I couldn't give her an answer..
being a chemist?? what do actually a chemist do?? spend the whole life in lab??
really... what will I do after I graduate??
well.. after I get my friggin' bachelor degree.. I think I will continue study.. and get a master degree.. rite???
but then?? what should I write in the occupation column? chemist? scientist? researcher?
what if I don't want to?
Am I wrong if I do something else that is not related to chemistry??
Is it okay if I want to be a designer??
Is it okay if I want to be a stylist??
Is it okay if I want to be a photographer??
so many questions yet no answers..

P.S. : "He who asks a question is a fool for five minutes; he who does not ask a question remains a fool forever." ~Chinese proverbs~

19.9.08

The freaking TOEFL

Aaaaaaaaaaaaa......
I have my TOEFL test tomorrow..
I'm dead..I'm dead.. (panic mode on)
Although I don't have that kinda pressure.. I'm still stressed out.. well.. I have to get 100 points.. but I mean it's ok if I don't get 100.. it's not the end of the world.. it only means that I cannot apply for exchange.. but my mom said it's ok..
the weird thing is.. I'm not that excited anymore with the whole exchange things..
but still.. I'm freaking out.. for real..
aaarrrgghh.. I can't think..
why do I have bad feelings??
I should sleep now..

P.S.: Wish me luck..!!! All I need is luck.. really.. -_-'

16.9.08

My mom is here...

Yippie.. my mom is finally here... she came on Saturday..
she brought lotsa lotsa things.. as in clothes and foods... ou.. kue cucur!!!!!!!!!!!!!!!!!!!!
it was supposed to be cleaning day.. so we kinda sped up so that we could dig in those clothes..
I have to admit.. they were like a lot.. I don't think I need to buy clothes for the next 2 years..or 3.. but I still need jacket and coat tho.. ou.. and shoes.. hehehehe..
the problem is.. I really don't know when I should wear them.. well.. I'll figure out later.. Maybe I leave some of them here...

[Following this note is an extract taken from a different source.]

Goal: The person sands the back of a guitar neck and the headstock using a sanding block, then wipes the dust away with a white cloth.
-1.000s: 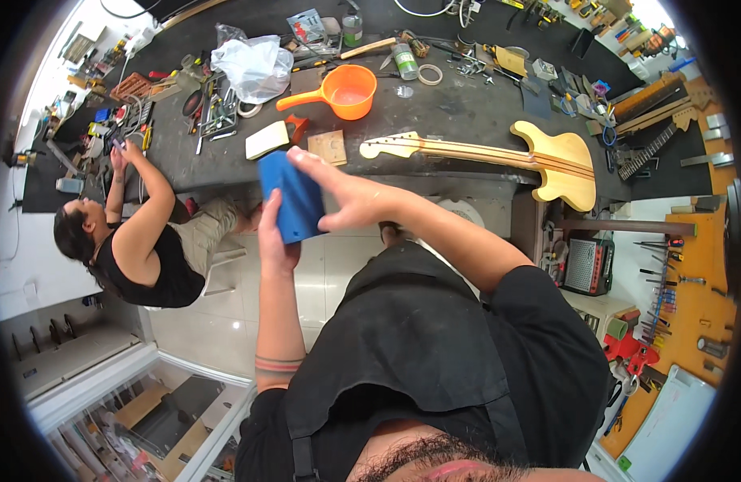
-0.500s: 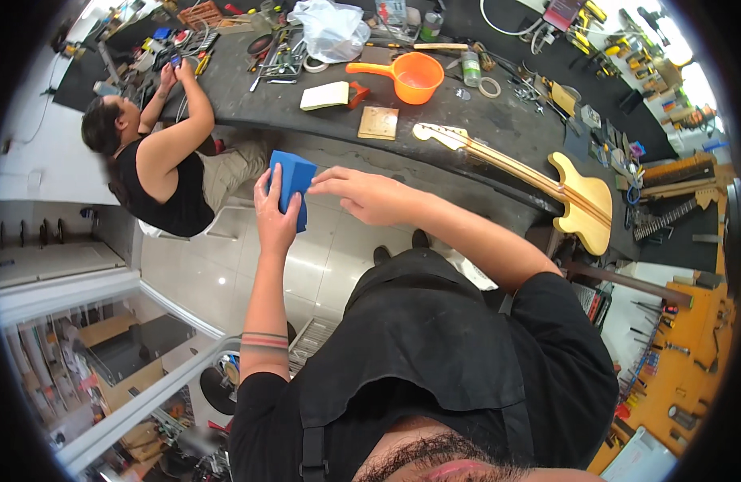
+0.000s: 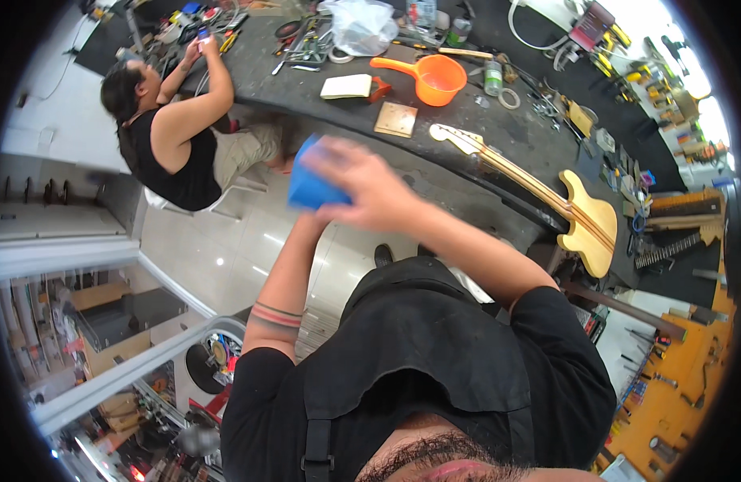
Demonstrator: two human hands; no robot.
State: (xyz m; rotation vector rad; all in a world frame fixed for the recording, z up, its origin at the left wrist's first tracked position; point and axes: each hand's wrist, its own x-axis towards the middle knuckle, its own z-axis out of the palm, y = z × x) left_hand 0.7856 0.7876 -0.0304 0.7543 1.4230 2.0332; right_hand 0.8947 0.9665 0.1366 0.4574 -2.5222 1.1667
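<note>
Both hands (image 3: 362,189), blue block (image 3: 310,189) now blurred

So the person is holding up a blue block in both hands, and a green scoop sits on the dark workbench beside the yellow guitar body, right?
Not quite: the head view shows the scoop is orange, not green. The rest stands: both hands, right hand in front, hold the blue block.

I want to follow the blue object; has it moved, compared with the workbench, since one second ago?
Yes. The blue object, under the right hand, overlapped the workbench edge earlier; now it lies below the edge, over the floor.
</note>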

So.. on Friday we went to Cheesecake Factory.. finally.. yuhuuuu... and I had my first cocktail..legally.. the food was great.. we also bought cheesecake.. it's not official until I eat the cheesecake.. there's still one in the fridge.. it was sooooooo good.. I could eat the whole slice by myself.. even 2.. but for the sake of my diet.. hahahaha.. we always eat it together..

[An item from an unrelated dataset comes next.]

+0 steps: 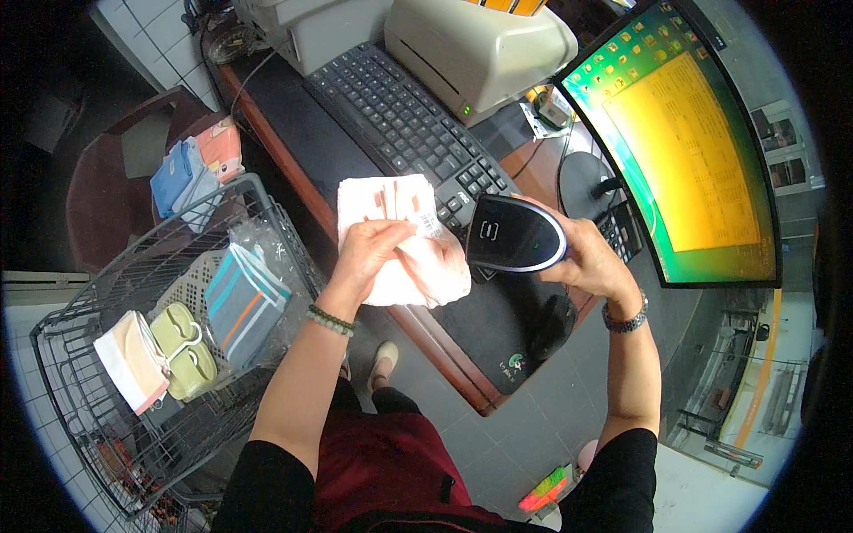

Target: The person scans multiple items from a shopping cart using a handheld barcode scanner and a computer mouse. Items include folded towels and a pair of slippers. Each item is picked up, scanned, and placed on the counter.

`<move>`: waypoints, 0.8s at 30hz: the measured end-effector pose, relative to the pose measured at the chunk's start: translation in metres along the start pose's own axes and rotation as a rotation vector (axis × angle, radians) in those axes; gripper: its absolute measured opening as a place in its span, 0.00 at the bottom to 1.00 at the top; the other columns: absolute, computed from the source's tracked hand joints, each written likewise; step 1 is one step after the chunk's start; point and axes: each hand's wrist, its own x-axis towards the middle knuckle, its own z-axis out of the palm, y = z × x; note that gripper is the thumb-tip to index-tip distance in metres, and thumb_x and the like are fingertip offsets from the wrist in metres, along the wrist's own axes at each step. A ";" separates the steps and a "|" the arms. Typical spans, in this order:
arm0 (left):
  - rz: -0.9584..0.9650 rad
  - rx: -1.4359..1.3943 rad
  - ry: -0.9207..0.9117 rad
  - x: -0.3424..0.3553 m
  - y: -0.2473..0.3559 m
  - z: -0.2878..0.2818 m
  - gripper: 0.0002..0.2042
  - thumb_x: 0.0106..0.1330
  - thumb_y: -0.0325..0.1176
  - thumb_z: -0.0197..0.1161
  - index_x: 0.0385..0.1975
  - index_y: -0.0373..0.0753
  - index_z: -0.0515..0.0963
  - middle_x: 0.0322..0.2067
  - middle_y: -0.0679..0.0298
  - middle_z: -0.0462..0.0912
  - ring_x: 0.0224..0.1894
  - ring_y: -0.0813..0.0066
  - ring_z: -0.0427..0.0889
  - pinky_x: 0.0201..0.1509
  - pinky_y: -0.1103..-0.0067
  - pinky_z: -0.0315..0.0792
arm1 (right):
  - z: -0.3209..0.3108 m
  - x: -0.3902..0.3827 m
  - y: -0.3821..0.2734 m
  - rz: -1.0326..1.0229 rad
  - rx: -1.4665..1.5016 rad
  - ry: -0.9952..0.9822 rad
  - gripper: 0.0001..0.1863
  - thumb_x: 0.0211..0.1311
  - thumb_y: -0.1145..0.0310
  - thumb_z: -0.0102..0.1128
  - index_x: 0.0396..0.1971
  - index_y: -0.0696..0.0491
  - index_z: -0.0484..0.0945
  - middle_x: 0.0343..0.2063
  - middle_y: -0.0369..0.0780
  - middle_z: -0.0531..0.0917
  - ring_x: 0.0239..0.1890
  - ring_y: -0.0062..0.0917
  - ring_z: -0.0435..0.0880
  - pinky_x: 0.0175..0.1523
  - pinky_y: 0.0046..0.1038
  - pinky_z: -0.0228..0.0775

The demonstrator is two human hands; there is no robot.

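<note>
A folded pale pink towel with a label and barcode hangs over the desk edge area, gripped by my left hand, its thumb and fingers pinched on the cloth near the label. My right hand is wrapped round a black handheld barcode scanner with a pale rim. The scanner's head lies just right of the towel and points toward it. Beneath both is the front part of a black keyboard. A black mouse rests on the dark mouse pad below the scanner.
At the left stands a wire shopping cart holding a striped grey towel, green slippers and a cream cloth. Behind it, a brown chair bears folded cloths. A beige printer and a lit monitor occupy the desk.
</note>
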 end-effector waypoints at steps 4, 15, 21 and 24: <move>0.000 0.005 -0.001 0.000 0.001 -0.002 0.12 0.64 0.30 0.61 0.36 0.25 0.80 0.31 0.59 0.82 0.32 0.77 0.80 0.37 0.83 0.75 | 0.001 0.000 0.000 0.005 -0.018 0.029 0.41 0.47 0.54 0.67 0.63 0.47 0.63 0.42 0.48 0.80 0.45 0.42 0.81 0.50 0.36 0.72; -0.028 0.000 -0.034 -0.002 0.009 0.000 0.09 0.65 0.27 0.56 0.35 0.24 0.77 0.36 0.57 0.80 0.39 0.70 0.81 0.46 0.73 0.78 | 0.013 -0.002 0.037 0.239 -0.128 0.494 0.41 0.50 0.62 0.61 0.66 0.46 0.56 0.52 0.50 0.75 0.52 0.43 0.77 0.55 0.36 0.70; -0.024 -0.029 -0.050 0.001 0.007 -0.004 0.09 0.64 0.27 0.56 0.35 0.26 0.77 0.35 0.58 0.80 0.39 0.70 0.81 0.46 0.73 0.78 | 0.029 0.011 0.097 0.441 -0.354 0.800 0.42 0.50 0.67 0.60 0.67 0.51 0.54 0.45 0.44 0.78 0.37 0.36 0.79 0.43 0.34 0.71; -0.027 -0.039 -0.047 0.002 0.007 -0.004 0.08 0.64 0.27 0.57 0.35 0.26 0.77 0.35 0.57 0.80 0.39 0.70 0.81 0.46 0.72 0.78 | 0.039 0.014 0.119 0.501 -0.586 0.816 0.43 0.48 0.68 0.62 0.66 0.53 0.54 0.43 0.43 0.77 0.42 0.34 0.78 0.45 0.35 0.68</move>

TOEFL is coming.. dammit!! I'm dead..I'm dead... is there anyone out there who wants to lend me his/her English ability just for one day..just for 4 freaking hours???? pleaseeee...pleaseeee... I'm begging you...

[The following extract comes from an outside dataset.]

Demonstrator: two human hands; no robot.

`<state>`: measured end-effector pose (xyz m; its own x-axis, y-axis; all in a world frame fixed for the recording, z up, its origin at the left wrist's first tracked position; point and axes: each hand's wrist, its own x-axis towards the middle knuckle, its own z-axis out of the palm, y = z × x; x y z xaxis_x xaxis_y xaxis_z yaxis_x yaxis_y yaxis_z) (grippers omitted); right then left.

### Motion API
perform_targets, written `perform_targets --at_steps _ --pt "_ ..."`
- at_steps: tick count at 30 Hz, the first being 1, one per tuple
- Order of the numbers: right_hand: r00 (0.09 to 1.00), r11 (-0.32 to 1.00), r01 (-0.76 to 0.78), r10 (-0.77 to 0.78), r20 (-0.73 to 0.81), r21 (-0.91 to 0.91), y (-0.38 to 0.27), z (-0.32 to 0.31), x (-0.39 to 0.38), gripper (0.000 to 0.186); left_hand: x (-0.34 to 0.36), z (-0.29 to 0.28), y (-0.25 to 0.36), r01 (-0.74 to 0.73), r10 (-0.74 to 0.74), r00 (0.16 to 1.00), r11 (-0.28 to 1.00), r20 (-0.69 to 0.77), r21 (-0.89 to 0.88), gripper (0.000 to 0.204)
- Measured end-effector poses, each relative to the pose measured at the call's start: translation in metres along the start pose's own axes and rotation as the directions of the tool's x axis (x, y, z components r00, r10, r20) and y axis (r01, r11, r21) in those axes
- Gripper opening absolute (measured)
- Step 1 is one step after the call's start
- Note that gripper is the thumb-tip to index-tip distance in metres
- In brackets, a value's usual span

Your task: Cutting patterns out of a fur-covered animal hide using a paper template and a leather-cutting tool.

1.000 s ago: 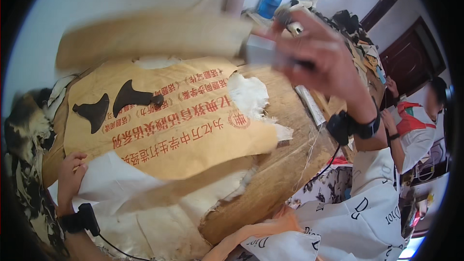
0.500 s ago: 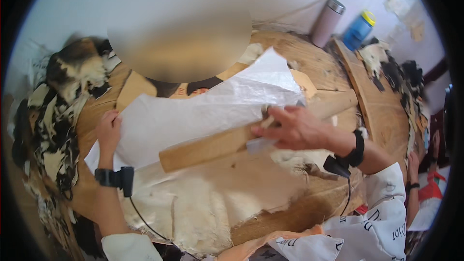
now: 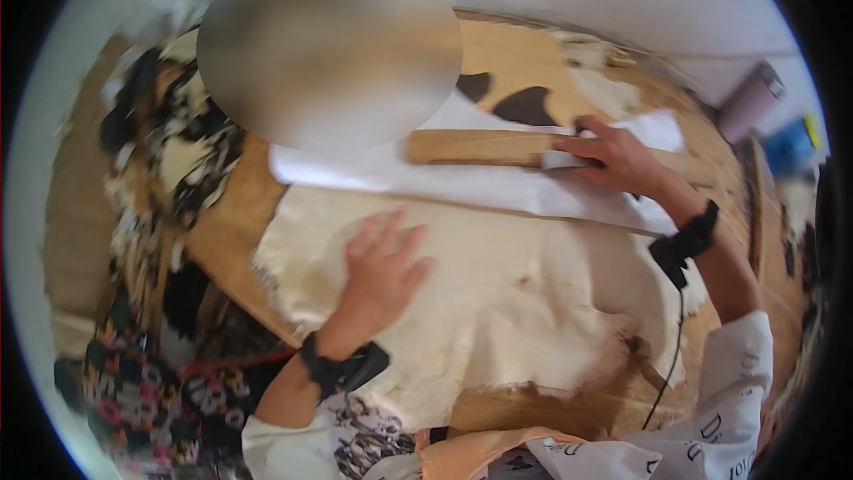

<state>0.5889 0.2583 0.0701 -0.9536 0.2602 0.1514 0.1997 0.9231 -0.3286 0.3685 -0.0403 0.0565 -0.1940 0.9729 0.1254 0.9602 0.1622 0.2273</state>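
My right hand (image 3: 613,156) is closed over the middle of a long wooden board (image 3: 475,148) lying across a white sheet (image 3: 342,169). A small dark piece shows at its fingertips, and a pale flat piece under them is too blurred to name. Nearer to me, my left hand (image 3: 384,262) hovers over or rests lightly on a cream-coloured hide (image 3: 498,267), fingers spread and holding nothing. Beyond the sheet lies a tan panel (image 3: 515,53) with dark patches. A blurred oval hides part of the far side.
Black-and-white hide scraps (image 3: 191,151) are heaped at the left on the wooden table (image 3: 227,222). A pink flask (image 3: 751,102) and a blue bottle (image 3: 789,147) with a yellow lid stand at the far right. Someone's floral-patterned clothing (image 3: 142,400) shows at the lower left.
My left hand has let go of the sheet's left edge and moved right, over the hide. My right hand and the board have shifted away from me, the board now lying more level. The view has turned.
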Motion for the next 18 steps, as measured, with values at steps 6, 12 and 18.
perform_targets --at_steps 6,12,18 --pt "1.0 0.999 0.022 -0.022 -0.005 0.024 -0.013 0.006 0.003 0.041 -0.027 -0.016 0.039 0.206 -0.196 0.951 0.978 0.241 -0.017 0.042" --pt "0.996 0.999 0.004 -0.001 -0.088 0.038 -0.017 -0.024 -0.041 0.029 -0.027 -0.016 0.076 0.106 -0.092 0.973 0.993 0.21 -0.058 0.041" --pt "0.982 0.989 -0.144 0.147 -0.122 0.038 -0.001 -0.076 -0.138 0.022 0.008 -0.014 0.15 0.051 0.024 0.954 0.97 0.3 -0.239 0.046"
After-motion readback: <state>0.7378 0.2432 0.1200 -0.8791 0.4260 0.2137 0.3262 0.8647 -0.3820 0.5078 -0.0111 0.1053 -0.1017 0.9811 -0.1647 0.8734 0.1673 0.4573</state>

P.S.: It's getting colder and colder each day.. Is summer over already???

8.9.08

my so-not-busy-weekend..

It was a quite normal weekend.. we went grocery shopping.. and of course we stopped by to buy bubble tea.. then we had brunch.. we made typical american breakfast.. bacon, sausage, and waffle with strawberry butter.. we went to the movie.. We saw Journey to the Center of the Earth.. in 3D.. it was ok.. I mean it was fun watching film in 3D.. although.. the kid behind me said that it was the best movie ever.. hihihi..
On Sunday we went to the church in the morning.. then.. off we went to Indonesian restaurant "Jayakarta" in Berkeley.. yippie.. I really miss Indonesian food.. We had even already thought of what we would eat since the night before..
We had pempek palembang and siomay bandung as appetizers.. then I had bakwan malang and es doger.. yummm.. my sister had nasi rames and nasi bungkus for my bro in law..
Ou..ou.. We also had nasi goreng ikan asin plus pete.. and mie tek tek.. (take away) huaaaaaa... I wanna go to Indo..!!!!!!!!!
I just realized it's almost 9/11.. I saw this movie called United 93.. it is named after the flight that was hijacked and supposed to hit the white house.. but the passenger fought back..so it didn't hit the White House but in the end it crashed somewhere.. it was so sad..
in conclusion (effect from toefl learning) it was an ordinary weekend.. but it was still fun..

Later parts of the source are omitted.